**edited because copy & paste didn’t copy all from the Word Doc this originated
I have a microbiology use case, too Some of this data is duplicative of more granular data contained in the same source table. However, the less granular data is useful when the data with finer granularity is NULL.
Easy ones first:
- specimen source/specimen_type is represented as a snomed code. Examples of string terms for the code = Structure of urinary tract proper, Lower respiratory tract structure, Catheter. This will map to SPECIMEN.specimen_concept_id & assc. columns
*origin of specimen code/body or device site is represented as a snomed code. Examples of string terms for the code = Urine specimen obtained via indwelling urinary catheter, Sputum specimen obtained by aspiration. This will map to SPECIMEN.anatomic_site_concept_id & assc. columns
Now I have multiple attributes for one *_concept_id. How do I represent it? Do I duplicate the *_concept_id to add in the attributes?
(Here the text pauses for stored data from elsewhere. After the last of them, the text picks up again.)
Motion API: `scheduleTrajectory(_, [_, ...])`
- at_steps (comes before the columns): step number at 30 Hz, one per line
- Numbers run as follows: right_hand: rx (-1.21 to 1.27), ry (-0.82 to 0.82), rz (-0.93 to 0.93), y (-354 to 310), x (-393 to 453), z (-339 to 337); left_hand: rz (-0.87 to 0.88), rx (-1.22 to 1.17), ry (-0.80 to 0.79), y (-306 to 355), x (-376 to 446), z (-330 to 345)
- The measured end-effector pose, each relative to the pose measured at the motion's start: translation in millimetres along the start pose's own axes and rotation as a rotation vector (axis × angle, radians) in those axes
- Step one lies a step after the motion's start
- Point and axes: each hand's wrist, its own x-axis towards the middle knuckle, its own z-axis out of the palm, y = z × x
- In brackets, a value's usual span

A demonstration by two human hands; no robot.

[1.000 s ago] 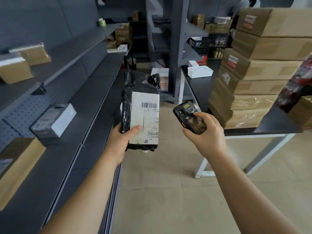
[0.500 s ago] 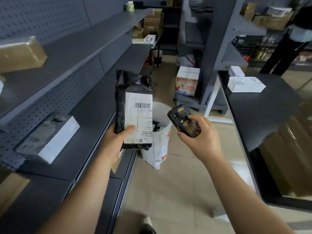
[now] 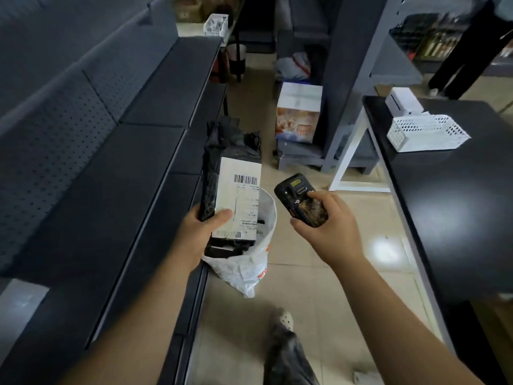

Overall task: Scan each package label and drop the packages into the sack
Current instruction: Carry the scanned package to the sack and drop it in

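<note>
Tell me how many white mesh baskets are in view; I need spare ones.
2. One white basket sits on the black table at right; a smaller basket sits far back at the end of the left shelf. Others may be hidden.

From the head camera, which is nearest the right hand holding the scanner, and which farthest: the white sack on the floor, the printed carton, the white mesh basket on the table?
From the right hand:
1. White sack, just to its left, on the floor.
2. Printed carton, farther up the aisle, on the floor.
3. White mesh basket, on the dark table to the right.

The carton and basket are close to call.
</note>
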Motion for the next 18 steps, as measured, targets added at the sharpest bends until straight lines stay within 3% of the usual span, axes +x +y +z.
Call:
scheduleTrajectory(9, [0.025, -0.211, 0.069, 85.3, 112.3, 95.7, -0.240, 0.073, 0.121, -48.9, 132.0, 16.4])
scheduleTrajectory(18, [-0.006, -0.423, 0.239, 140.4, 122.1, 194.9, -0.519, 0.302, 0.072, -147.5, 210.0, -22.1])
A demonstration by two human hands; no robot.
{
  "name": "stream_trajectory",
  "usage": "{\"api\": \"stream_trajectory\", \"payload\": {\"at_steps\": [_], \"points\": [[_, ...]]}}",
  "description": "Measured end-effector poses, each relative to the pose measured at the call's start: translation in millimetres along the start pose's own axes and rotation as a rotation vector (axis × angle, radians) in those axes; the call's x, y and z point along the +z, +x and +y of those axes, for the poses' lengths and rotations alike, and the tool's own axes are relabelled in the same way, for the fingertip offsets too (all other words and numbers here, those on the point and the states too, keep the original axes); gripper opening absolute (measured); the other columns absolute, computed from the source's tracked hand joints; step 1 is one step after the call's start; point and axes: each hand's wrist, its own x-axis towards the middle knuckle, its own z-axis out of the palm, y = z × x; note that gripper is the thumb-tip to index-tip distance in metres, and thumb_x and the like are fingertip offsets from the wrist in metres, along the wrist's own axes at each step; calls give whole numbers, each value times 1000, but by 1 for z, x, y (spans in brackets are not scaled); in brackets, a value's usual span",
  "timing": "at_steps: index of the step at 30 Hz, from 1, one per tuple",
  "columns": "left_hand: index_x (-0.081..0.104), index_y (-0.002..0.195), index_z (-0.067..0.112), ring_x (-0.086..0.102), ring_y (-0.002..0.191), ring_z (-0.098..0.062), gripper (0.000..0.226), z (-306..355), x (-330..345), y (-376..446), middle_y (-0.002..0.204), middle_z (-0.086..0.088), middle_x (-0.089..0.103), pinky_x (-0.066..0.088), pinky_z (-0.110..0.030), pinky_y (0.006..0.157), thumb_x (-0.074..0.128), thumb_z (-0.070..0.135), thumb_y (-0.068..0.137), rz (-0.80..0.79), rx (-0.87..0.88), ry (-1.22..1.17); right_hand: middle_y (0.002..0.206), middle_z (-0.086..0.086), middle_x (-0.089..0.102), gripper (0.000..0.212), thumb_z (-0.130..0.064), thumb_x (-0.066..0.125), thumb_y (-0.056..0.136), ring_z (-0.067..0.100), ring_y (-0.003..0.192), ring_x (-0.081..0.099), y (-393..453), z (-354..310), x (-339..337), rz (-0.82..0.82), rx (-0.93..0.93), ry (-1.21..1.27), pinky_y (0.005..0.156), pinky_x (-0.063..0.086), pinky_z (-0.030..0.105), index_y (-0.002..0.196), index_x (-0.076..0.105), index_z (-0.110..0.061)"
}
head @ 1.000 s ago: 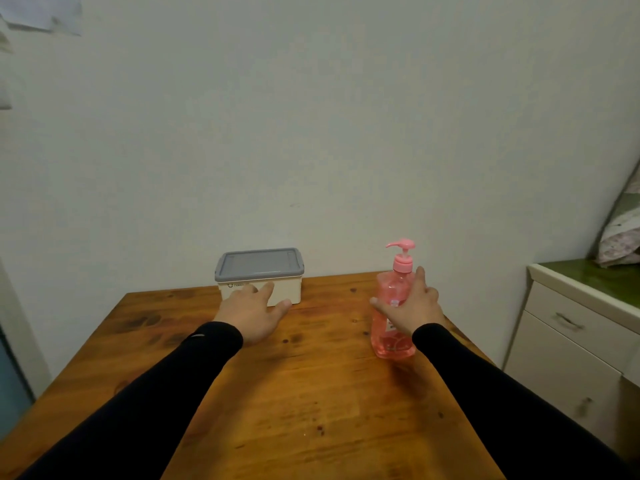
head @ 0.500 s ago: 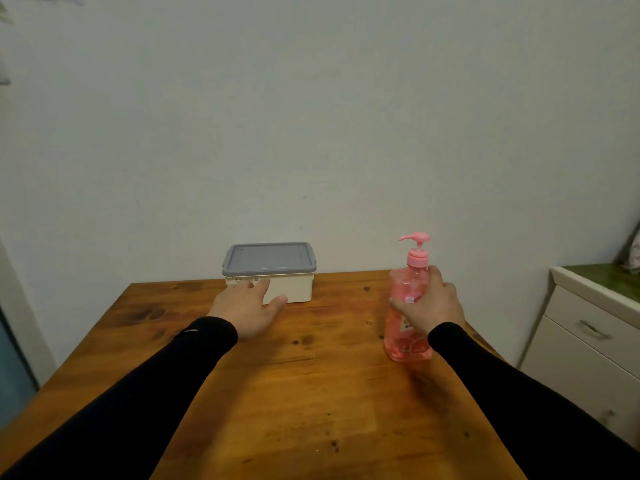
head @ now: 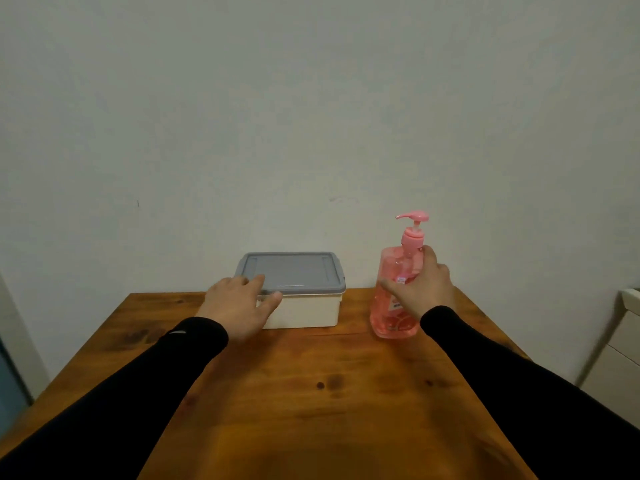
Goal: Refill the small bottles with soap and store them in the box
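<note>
A cream box [head: 304, 311] with a closed grey lid [head: 294, 271] stands at the far side of the wooden table [head: 311, 393], near the wall. My left hand [head: 239, 306] is at its front left corner, fingers spread on the lid's edge and thumb against the front wall. To the right stands a clear bottle of pink soap [head: 393, 299] with a pink pump head [head: 414, 218]. My right hand [head: 424, 289] wraps its right side, thumb across the front. No small bottles are in view.
The table stands against a plain pale wall [head: 311, 116]. A white cabinet with drawers [head: 620, 348] stands to the right of the table. At the left edge is a pale door frame [head: 14, 341].
My left hand has moved forward from the tabletop onto the box's front left corner. My right hand has stayed on the soap bottle. The view has shifted.
</note>
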Motion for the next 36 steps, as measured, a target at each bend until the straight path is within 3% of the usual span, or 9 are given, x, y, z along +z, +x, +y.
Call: {"api": "stream_trajectory", "payload": {"at_steps": [9,13,26,32,36], "points": [[26,149,19,35,135,-24,67,-18,16,72,148,-9,39,27,-38,112,19,59,96,60,38,5,117,8,54,77,-48,78,68,27,97,60,70,-4,73,17,-42,11,80,50,35,129,38,-26],[30,148,20,36,134,-24,66,-23,23,98,145,-8,41,27,-38,112,20,59,96,80,69,2,113,10,55,74,-49,77,67,26,91,60,93,-4,98,32,-40,20,75,49,32,127,41,-23],[26,150,22,28,140,-22,66,-24,34,112,152,-6,34,20,-37,115,19,59,96,67,93,-22,117,14,50,78,-48,75,68,25,84,55,117,-4,119,-39,-17,-5,76,51,35,130,37,-20],[26,149,21,29,139,-23,66,-25,28,105,150,-6,35,22,-38,115,19,59,96,55,95,-19,131,20,41,97,-48,78,68,36,109,54,119,-5,116,-126,-1,-40,89,49,43,143,23,-20],[26,149,21,31,138,-23,65,-25,23,95,150,-7,36,23,-37,114,19,58,96,62,86,-15,141,21,32,113,-58,75,67,37,121,48,113,-10,101,-201,14,-93,96,46,45,150,6,-24]]}}
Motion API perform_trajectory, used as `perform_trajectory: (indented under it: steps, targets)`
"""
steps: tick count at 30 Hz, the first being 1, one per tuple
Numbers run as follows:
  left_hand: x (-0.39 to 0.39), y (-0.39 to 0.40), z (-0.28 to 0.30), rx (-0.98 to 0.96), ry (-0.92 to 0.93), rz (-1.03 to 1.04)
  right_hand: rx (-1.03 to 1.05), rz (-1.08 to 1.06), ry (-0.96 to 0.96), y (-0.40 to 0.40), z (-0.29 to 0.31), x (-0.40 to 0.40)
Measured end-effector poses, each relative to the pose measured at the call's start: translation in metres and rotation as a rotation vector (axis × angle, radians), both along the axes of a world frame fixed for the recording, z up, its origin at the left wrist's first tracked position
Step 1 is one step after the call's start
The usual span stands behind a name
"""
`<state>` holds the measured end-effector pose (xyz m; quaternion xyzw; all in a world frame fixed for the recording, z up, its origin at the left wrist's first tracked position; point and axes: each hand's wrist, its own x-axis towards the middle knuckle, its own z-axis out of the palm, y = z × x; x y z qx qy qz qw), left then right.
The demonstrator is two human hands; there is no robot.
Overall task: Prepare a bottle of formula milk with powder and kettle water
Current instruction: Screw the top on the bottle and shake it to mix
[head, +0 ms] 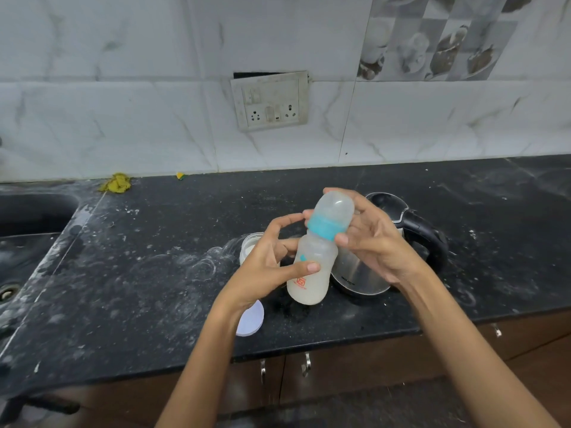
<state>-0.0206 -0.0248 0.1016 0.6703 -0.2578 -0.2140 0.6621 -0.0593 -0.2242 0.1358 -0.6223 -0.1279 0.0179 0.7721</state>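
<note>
Head view: translucent bottle (pixel 312 267), cloudy milk inside, teal collar; left hand (pixel 268 270) wraps its body, right hand (pixel 370 242) pinches the domed cap; steel kettle (pixel 364 273) at 3 o'clock.

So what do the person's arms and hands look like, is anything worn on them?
Both forearms are bare as far as the view shows, with no sleeves in sight. The left hand and the right hand wear no gloves, and no rings, watch or bracelets show. The fingernails are short and unpainted.
</note>
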Motion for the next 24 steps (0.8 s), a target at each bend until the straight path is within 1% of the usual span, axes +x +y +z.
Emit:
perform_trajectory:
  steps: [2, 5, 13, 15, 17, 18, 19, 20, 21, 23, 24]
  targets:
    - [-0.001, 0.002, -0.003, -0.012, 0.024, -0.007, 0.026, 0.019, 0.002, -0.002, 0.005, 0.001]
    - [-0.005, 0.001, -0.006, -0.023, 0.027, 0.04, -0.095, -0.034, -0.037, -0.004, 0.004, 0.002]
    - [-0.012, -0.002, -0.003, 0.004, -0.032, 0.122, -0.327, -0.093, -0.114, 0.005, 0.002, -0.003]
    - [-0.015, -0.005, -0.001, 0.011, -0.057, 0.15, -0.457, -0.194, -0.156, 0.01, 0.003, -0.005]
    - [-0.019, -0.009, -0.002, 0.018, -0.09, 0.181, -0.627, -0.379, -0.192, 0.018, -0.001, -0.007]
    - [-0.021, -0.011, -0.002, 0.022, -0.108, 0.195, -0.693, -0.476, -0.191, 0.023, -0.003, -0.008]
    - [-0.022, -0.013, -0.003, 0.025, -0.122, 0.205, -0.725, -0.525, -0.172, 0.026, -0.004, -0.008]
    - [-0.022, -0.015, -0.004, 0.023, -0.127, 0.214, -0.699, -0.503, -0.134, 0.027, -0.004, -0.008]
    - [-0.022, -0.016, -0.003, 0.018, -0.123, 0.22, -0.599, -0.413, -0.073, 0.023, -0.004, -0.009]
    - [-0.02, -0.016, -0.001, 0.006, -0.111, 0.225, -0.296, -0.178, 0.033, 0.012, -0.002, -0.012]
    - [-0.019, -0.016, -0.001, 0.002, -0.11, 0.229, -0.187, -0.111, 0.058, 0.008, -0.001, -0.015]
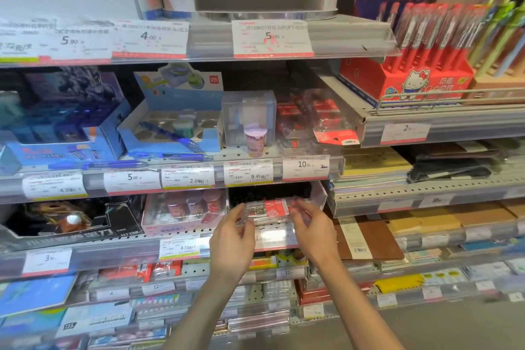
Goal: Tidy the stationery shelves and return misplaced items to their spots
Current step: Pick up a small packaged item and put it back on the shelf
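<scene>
Here, head view: both hands reach up to a shelf of stationery; they hold one packet between them at the shelf's front edge.
Packet: a clear plastic packet [269,210] with a red and white card inside; it lies lengthwise, level, in front of a dark open box [272,193] on the third shelf down; its contents are too blurred to name.
Left hand: the left hand [231,239] has its fingers curled round the packet's left end; the fingertips [241,212] press the clear plastic, thumb below, fingers above.
Right hand: the right hand [312,231] pinches the packet's right end; its fingers [298,207] are bent over the top edge; the packet spans the gap between the two hands.
Beside it: a pink tray [181,213] of small pink cups sits just left of the dark box; a yellow and white price tag [179,248] hangs on the rail below it.
Shelf above: a pink cup [255,140] stands upright by a clear box [248,113]; blue pens [170,156] lie loose along the shelf's front edge.
Right bay: a brown notebook [369,239] leans near the right wrist; a red pen stand [406,79] stands higher up.
</scene>
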A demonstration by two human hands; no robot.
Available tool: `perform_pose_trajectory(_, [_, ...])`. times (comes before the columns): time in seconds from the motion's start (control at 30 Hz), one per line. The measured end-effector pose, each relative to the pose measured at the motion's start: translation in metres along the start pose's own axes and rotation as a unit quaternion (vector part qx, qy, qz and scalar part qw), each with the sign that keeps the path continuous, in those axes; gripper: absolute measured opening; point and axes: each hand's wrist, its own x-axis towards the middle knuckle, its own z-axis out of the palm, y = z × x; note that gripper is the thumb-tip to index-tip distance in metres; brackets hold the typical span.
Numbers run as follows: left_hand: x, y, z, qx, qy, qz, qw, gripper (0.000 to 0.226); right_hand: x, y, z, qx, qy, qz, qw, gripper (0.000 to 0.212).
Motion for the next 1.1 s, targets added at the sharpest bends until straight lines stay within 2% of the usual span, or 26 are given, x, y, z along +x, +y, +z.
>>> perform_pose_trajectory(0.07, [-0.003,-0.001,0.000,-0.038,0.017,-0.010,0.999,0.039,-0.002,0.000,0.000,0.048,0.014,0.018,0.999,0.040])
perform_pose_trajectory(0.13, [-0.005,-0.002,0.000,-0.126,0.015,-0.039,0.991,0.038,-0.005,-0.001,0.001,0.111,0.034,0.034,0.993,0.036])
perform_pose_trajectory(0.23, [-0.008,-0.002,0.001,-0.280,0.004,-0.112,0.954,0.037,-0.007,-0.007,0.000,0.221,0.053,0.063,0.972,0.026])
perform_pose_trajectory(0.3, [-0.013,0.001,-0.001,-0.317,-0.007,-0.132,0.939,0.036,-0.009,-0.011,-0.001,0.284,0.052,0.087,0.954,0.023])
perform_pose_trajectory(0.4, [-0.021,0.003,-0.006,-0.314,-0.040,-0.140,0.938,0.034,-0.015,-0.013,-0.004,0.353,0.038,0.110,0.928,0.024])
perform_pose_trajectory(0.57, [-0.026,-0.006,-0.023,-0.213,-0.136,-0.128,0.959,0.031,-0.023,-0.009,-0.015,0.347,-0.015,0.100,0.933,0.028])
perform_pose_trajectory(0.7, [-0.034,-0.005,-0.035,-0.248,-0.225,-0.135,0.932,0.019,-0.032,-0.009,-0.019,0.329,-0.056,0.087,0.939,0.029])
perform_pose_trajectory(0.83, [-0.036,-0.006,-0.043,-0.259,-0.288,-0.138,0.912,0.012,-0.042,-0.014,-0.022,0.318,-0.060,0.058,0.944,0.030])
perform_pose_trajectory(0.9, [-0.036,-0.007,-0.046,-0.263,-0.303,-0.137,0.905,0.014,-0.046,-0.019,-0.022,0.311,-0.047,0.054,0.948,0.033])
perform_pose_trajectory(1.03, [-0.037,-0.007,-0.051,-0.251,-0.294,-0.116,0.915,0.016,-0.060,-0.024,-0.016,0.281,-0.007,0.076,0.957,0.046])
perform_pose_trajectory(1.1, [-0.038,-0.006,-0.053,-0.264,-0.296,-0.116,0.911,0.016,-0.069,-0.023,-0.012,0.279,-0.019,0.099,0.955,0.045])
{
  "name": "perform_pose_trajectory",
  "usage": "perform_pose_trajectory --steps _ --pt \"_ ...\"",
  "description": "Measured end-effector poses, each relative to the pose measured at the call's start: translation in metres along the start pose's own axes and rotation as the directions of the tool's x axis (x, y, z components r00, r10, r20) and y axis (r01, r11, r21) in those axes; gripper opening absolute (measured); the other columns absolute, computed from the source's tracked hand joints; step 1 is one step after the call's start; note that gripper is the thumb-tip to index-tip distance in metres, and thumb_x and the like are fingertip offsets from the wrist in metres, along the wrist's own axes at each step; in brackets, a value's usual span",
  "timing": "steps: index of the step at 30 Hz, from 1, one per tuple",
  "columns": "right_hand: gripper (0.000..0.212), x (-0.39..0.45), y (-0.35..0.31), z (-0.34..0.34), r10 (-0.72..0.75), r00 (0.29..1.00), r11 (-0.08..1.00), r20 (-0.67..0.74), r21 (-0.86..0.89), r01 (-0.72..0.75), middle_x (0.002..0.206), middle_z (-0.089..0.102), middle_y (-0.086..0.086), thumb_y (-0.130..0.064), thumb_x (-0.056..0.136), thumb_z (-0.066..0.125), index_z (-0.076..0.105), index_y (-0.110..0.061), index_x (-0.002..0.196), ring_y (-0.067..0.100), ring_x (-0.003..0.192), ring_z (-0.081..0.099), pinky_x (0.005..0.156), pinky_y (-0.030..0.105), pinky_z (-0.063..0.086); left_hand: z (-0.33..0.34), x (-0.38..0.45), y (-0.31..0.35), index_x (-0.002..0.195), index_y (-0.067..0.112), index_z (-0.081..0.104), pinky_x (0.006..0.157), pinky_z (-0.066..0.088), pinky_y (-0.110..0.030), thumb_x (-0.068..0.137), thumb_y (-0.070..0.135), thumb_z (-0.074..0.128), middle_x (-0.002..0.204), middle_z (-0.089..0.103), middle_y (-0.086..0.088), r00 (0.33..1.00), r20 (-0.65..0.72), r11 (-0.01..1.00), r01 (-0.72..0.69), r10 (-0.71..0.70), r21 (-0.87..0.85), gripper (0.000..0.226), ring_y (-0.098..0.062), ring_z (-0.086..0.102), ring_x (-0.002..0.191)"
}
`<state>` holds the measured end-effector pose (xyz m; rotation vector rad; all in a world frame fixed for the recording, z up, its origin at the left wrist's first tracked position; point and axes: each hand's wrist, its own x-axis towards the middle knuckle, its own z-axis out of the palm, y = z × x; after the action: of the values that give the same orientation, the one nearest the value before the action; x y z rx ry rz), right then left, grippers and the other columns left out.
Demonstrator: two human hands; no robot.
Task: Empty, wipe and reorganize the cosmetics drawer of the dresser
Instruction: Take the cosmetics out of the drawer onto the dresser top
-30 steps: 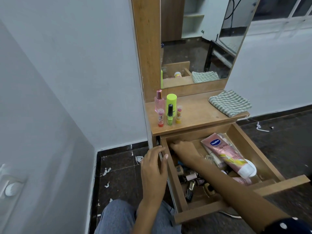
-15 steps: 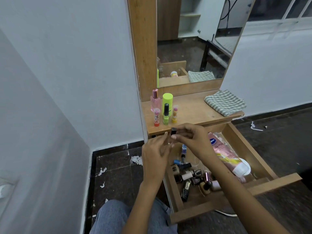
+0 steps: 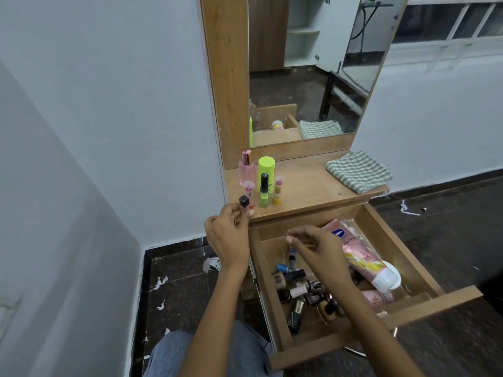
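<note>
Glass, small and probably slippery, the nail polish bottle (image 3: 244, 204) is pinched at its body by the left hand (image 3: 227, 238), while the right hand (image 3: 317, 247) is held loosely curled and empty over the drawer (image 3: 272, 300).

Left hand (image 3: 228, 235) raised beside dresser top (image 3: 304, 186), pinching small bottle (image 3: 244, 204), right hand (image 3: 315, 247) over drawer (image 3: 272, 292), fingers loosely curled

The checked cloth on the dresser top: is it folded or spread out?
Folded. The checked cloth lies as a compact, layered pad at the right end of the dresser top.
</note>
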<state>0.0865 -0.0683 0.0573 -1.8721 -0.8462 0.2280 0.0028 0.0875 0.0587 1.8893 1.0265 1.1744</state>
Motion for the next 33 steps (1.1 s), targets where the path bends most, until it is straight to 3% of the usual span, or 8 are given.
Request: perform_pose_trajectory --steps 5,10,15,21,25,29,31,33 --pt "0.012 -0.003 0.012 -0.006 0.022 1.000 0.999 -0.015 -0.035 -0.022 0.087 0.073 -0.011 -0.019 0.085 0.070 0.073 -0.017 0.097 -0.001 0.083 0.067 0.075 0.023 0.057 0.005 0.003 -0.002 0.093 0.013 0.073 0.086 0.052 -0.047 0.076 0.028 0.078 0.086 0.074 0.003 0.999 0.011 0.999 -0.032 0.032 0.007 0.024 0.006 0.058 0.072" --pt "0.011 0.004 0.021 -0.014 0.024 0.999 0.996 0.021 -0.089 -0.022 0.086 0.072 -0.013 -0.018 0.083 0.071 0.073 -0.020 0.094 -0.001 0.082 0.066 0.075 0.023 0.056 0.001 -0.003 -0.002 0.104 0.012 0.072 0.075 0.047 -0.014 0.076 0.026 0.079 0.093 0.074 0.001 0.998 0.042 0.998 -0.047 0.049 -0.036 0.032 -0.009 0.069 0.087" --pt "0.021 0.020 0.035 -0.017 0.101 0.989 0.911 0.113 -0.410 -0.046 0.098 0.071 -0.011 -0.013 0.086 0.066 0.069 -0.025 0.104 0.002 0.088 0.064 0.081 0.031 0.056 -0.006 -0.030 0.001 0.115 0.012 0.066 0.081 0.044 -0.032 0.079 0.023 0.076 0.105 0.070 0.001 0.987 -0.053 0.987 -0.145 0.149 0.067 0.039 0.000 0.048 0.096" --pt "0.046 0.037 0.032 -0.003 0.080 0.816 0.559 0.572 -0.704 0.439 0.140 0.046 0.001 -0.001 0.086 0.057 0.058 -0.028 0.123 0.017 0.120 0.051 0.090 0.031 0.052 -0.010 -0.072 -0.007 0.114 0.014 0.065 0.093 0.043 -0.039 0.086 0.018 0.069 0.115 0.064 0.004 0.941 0.085 0.933 -0.338 0.329 0.124 0.028 -0.011 0.053 0.111" --pt "0.034 0.049 0.041 0.002 0.035 0.733 0.390 0.679 -0.685 0.616 0.132 0.050 0.004 -0.005 0.087 0.057 0.059 -0.022 0.118 0.021 0.122 0.048 0.089 0.034 0.052 -0.009 -0.074 -0.005 0.113 0.014 0.066 0.097 0.041 -0.035 0.087 0.015 0.067 0.119 0.063 0.004 0.934 0.135 0.929 -0.348 0.331 0.128 0.027 -0.012 0.053 0.115" --pt "0.017 0.053 0.047 -0.001 0.001 0.782 0.460 0.624 -0.695 0.554 0.112 0.062 -0.001 -0.019 0.090 0.058 0.064 -0.023 0.105 0.019 0.106 0.059 0.074 0.028 0.048 -0.004 -0.066 -0.002 0.120 0.012 0.064 0.106 0.035 -0.040 0.087 0.013 0.066 0.131 0.058 -0.004 0.900 0.236 0.883 -0.417 0.367 0.217 0.033 -0.018 0.052 0.124" --pt "0.016 0.050 0.043 -0.006 -0.004 0.870 0.640 0.493 -0.667 0.381 0.106 0.068 -0.003 -0.023 0.088 0.063 0.067 -0.023 0.103 0.015 0.099 0.063 0.074 0.029 0.050 -0.001 -0.062 -0.002 0.123 0.011 0.060 0.108 0.033 -0.045 0.087 0.012 0.065 0.134 0.055 -0.007 0.855 0.299 0.824 -0.502 0.425 0.265 0.037 -0.020 0.048 0.128" --pt "0.013 0.043 0.031 -0.012 0.006 0.947 0.879 0.321 -0.454 0.149 0.092 0.071 -0.008 -0.021 0.081 0.072 0.069 -0.025 0.093 0.007 0.088 0.066 0.078 0.031 0.054 0.000 -0.059 -0.003 0.129 0.011 0.056 0.111 0.028 -0.046 0.087 0.011 0.064 0.138 0.051 -0.007 0.819 0.352 0.771 -0.558 0.453 0.306 0.043 -0.020 0.043 0.132"
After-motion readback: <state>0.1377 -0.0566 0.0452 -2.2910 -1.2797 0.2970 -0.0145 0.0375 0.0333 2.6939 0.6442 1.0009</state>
- drug susceptibility test/antiobiotic_test is represented as a LOINC code. Example of string terms for the code = Bacteria identified in Isolate by Culture, or Bacteria identified in Unspecified specimen by Culture. This will map to MEASUREMENT. concept_id
- type of bacteria represented as a snomed code. Examples of string terms for the code = E.Coli, shingella, no growth. This should/would “seem” to logically map to MEASUREMENT.value_as_concept_id for the above test, but the domain_id for the concept = Observation. Same issue @Dymshyts pointed out above
How do I represent the attributes of the bacteria? And are these attributes even necessary? Isn’t morphology a defining characteristic of a type of bacteria? Who’s the microbiology expert in OMOP? I want to create a 2nd field mapping for the type of bacteria (snomed code above) to the OBSERVATION.Observation_concept_id, but the following attributes won’t fit into one row of the OBSERVATION table:
- “status” of the bacteria. The 2 values are detected & not detected.
- morphology of the bacteria. Examples of string terms (no associated code) = branching, chains, mucoid. Is this necessary?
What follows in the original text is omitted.